(Dataset items)

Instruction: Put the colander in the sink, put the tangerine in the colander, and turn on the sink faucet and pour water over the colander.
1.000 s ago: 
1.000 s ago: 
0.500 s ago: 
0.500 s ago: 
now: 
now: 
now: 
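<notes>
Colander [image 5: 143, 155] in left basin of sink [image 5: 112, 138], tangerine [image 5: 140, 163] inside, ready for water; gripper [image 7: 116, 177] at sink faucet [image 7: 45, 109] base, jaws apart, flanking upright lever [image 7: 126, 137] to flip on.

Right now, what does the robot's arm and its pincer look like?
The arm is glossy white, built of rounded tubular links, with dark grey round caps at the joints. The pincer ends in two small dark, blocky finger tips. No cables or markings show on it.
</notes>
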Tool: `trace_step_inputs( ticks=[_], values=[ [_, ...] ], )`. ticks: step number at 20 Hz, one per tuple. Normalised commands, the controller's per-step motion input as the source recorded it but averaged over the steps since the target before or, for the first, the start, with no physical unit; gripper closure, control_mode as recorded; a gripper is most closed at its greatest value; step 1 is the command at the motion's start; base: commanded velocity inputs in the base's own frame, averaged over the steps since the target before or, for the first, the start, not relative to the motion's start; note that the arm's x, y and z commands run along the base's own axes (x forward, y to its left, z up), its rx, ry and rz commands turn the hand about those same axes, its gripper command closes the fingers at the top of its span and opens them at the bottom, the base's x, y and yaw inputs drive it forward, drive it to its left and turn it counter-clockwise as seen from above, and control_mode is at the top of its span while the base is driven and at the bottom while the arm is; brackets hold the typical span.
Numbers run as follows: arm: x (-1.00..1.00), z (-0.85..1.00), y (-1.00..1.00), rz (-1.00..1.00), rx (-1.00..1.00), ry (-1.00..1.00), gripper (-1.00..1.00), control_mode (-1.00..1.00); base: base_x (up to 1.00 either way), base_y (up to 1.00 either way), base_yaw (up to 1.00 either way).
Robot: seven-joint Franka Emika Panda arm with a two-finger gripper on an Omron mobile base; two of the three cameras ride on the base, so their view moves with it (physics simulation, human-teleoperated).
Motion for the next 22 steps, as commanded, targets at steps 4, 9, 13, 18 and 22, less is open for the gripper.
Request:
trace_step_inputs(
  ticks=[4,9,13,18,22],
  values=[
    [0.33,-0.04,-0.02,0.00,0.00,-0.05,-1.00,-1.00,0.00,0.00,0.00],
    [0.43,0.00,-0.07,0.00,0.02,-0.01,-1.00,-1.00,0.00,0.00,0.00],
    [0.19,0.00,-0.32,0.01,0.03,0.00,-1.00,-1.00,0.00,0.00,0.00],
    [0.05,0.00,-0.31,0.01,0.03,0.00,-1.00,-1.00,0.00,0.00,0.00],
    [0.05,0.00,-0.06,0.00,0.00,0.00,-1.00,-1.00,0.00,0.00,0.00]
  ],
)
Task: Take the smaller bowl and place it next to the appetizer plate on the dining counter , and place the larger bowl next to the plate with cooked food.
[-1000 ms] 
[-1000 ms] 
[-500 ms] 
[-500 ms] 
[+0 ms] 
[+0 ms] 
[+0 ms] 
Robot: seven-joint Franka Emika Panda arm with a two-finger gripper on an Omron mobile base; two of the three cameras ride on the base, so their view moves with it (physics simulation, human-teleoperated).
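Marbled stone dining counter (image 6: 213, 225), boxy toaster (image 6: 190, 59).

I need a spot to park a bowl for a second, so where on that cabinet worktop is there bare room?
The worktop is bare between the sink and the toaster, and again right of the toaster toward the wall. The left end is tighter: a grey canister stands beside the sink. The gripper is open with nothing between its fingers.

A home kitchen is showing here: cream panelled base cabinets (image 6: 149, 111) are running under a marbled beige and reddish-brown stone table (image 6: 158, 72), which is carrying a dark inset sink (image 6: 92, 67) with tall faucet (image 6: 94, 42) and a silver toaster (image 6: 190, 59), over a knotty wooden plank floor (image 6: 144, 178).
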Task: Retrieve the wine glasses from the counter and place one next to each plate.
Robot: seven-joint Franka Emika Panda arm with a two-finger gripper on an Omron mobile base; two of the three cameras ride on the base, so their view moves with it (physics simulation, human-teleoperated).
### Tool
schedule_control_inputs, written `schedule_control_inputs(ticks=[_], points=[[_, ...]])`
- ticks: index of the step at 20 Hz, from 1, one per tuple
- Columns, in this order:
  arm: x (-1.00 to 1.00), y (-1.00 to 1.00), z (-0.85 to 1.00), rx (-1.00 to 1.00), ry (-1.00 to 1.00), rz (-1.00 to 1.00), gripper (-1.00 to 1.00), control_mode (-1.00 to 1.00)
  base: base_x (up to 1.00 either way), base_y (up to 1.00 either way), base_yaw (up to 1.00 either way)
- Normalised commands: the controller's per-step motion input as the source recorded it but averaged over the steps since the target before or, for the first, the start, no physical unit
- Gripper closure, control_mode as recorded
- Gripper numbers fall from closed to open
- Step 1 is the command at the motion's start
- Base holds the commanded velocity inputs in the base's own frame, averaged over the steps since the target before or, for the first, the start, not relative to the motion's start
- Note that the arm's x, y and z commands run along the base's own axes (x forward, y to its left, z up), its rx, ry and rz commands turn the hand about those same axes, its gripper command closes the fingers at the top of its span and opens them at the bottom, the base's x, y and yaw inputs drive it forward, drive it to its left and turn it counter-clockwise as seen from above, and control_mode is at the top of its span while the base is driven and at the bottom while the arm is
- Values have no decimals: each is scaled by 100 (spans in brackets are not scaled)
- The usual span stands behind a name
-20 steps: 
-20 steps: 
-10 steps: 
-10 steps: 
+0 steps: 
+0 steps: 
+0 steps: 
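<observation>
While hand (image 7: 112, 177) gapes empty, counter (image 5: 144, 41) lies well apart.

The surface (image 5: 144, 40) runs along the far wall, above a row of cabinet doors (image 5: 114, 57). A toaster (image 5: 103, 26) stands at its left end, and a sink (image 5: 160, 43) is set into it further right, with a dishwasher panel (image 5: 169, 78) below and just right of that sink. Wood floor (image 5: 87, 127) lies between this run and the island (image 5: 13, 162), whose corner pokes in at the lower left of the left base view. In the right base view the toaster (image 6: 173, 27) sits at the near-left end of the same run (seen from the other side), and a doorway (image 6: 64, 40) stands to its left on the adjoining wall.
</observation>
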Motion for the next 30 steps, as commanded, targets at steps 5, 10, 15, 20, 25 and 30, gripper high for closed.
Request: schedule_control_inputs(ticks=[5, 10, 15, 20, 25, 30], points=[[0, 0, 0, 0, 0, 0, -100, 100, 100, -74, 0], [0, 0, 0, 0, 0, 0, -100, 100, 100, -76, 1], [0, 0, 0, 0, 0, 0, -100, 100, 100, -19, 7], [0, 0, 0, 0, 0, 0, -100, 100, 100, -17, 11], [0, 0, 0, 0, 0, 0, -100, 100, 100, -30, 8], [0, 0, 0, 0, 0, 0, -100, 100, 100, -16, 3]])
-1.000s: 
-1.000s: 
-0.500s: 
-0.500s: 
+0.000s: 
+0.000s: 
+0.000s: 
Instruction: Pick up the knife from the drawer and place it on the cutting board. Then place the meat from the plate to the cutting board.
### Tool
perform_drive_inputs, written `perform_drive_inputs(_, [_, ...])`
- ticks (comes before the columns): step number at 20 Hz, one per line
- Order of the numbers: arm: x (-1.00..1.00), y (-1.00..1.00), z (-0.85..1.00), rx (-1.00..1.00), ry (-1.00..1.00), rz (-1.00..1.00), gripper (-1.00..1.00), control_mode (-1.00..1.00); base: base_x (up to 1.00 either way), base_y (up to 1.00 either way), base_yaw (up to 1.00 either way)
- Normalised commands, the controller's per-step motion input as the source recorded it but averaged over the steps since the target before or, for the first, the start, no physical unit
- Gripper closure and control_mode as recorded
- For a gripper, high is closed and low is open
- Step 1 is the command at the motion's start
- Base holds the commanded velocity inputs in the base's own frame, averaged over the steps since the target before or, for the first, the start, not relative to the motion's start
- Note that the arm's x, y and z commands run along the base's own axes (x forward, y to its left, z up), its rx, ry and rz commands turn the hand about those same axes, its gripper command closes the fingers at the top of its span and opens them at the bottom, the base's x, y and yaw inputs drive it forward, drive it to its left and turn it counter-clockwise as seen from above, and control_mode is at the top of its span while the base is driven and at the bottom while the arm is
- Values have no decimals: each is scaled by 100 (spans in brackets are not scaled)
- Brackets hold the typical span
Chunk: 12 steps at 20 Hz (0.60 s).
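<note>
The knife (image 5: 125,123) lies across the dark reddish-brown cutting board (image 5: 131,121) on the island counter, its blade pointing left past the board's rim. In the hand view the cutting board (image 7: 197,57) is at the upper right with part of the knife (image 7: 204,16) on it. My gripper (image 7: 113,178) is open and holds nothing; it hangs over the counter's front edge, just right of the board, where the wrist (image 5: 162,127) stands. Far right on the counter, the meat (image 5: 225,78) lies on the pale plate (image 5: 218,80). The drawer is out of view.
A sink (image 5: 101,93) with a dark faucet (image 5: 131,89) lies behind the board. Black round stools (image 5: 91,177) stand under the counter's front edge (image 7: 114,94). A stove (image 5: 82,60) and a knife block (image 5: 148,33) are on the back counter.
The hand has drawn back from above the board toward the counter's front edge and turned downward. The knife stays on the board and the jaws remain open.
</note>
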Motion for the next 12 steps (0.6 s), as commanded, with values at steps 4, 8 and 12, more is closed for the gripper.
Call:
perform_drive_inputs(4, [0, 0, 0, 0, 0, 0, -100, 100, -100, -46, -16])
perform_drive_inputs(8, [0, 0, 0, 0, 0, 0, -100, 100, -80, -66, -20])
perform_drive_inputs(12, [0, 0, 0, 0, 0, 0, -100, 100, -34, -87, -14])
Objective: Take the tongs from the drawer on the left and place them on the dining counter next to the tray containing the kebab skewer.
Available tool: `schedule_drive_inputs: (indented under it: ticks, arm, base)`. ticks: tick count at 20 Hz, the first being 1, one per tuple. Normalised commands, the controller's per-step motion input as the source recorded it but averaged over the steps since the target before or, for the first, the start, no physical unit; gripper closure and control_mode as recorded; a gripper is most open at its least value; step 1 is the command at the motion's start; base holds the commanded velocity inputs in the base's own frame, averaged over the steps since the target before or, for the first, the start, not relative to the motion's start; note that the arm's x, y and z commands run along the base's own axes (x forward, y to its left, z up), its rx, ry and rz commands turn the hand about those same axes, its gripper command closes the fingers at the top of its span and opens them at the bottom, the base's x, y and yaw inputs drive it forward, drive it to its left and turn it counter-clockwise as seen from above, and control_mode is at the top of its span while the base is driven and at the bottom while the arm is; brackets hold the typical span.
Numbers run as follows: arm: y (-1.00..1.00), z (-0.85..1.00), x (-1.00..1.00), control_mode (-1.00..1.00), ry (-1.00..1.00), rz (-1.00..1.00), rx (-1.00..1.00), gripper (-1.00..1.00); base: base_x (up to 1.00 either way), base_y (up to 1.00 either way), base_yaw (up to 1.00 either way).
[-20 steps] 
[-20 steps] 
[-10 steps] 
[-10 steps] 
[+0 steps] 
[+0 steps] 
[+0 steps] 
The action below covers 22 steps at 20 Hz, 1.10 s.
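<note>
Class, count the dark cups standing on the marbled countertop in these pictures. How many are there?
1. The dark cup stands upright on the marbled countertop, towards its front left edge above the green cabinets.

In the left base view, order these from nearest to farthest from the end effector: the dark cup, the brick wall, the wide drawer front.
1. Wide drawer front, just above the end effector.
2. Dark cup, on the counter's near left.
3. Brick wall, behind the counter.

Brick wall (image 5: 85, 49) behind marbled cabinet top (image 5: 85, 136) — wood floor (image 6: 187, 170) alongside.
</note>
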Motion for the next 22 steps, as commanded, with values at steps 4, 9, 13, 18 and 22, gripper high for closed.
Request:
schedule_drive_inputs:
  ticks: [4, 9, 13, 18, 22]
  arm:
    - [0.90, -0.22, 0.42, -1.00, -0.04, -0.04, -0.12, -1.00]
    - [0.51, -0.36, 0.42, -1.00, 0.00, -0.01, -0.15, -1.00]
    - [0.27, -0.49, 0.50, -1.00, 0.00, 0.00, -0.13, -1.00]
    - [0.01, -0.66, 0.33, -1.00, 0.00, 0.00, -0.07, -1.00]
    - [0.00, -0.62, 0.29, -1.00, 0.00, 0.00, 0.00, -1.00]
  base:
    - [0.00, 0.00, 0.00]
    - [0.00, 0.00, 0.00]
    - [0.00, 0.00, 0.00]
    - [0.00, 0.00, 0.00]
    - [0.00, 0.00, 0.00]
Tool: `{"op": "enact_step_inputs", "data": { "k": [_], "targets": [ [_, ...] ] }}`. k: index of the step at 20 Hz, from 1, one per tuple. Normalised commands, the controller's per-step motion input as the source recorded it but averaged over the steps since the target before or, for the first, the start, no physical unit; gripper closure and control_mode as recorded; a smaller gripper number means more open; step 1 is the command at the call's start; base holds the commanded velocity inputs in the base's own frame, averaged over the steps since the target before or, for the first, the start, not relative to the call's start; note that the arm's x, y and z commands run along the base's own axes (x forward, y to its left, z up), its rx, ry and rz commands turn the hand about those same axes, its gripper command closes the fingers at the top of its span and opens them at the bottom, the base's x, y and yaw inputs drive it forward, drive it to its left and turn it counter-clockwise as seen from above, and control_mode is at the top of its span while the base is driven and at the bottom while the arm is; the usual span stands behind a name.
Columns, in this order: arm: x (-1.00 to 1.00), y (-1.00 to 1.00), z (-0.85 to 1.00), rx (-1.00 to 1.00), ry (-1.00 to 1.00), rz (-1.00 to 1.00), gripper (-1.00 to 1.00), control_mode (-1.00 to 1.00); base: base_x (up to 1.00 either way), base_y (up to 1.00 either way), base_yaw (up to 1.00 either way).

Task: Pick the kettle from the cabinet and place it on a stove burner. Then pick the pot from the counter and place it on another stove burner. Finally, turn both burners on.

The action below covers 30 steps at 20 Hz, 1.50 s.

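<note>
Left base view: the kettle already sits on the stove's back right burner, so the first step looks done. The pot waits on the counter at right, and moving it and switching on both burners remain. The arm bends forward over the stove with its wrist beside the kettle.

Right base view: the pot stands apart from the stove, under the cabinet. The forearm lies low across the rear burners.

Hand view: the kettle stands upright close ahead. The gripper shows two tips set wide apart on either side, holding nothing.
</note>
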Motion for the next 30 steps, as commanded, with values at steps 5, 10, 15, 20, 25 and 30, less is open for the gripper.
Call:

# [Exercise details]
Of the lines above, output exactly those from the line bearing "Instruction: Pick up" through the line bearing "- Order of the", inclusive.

# [Written reply]
Instruction: Pick up the knife from the drawer and place it on the cutting board. Then place the meat from the plate to the cutting board.
### Tool
perform_drive_inputs, written `perform_drive_inputs(_, [_, ...])`
- ticks (comes before the columns): step number at 20 Hz, one per line
- Order of the numbers: arm: x (-1.00..1.00), y (-1.00..1.00), z (-0.85..1.00), rx (-1.00..1.00), ry (-1.00..1.00), rz (-1.00..1.00), gripper (-1.00..1.00), control_mode (-1.00..1.00); base: base_x (up to 1.00 either way), base_y (up to 1.00 either way), base_yaw (up to 1.00 either way)

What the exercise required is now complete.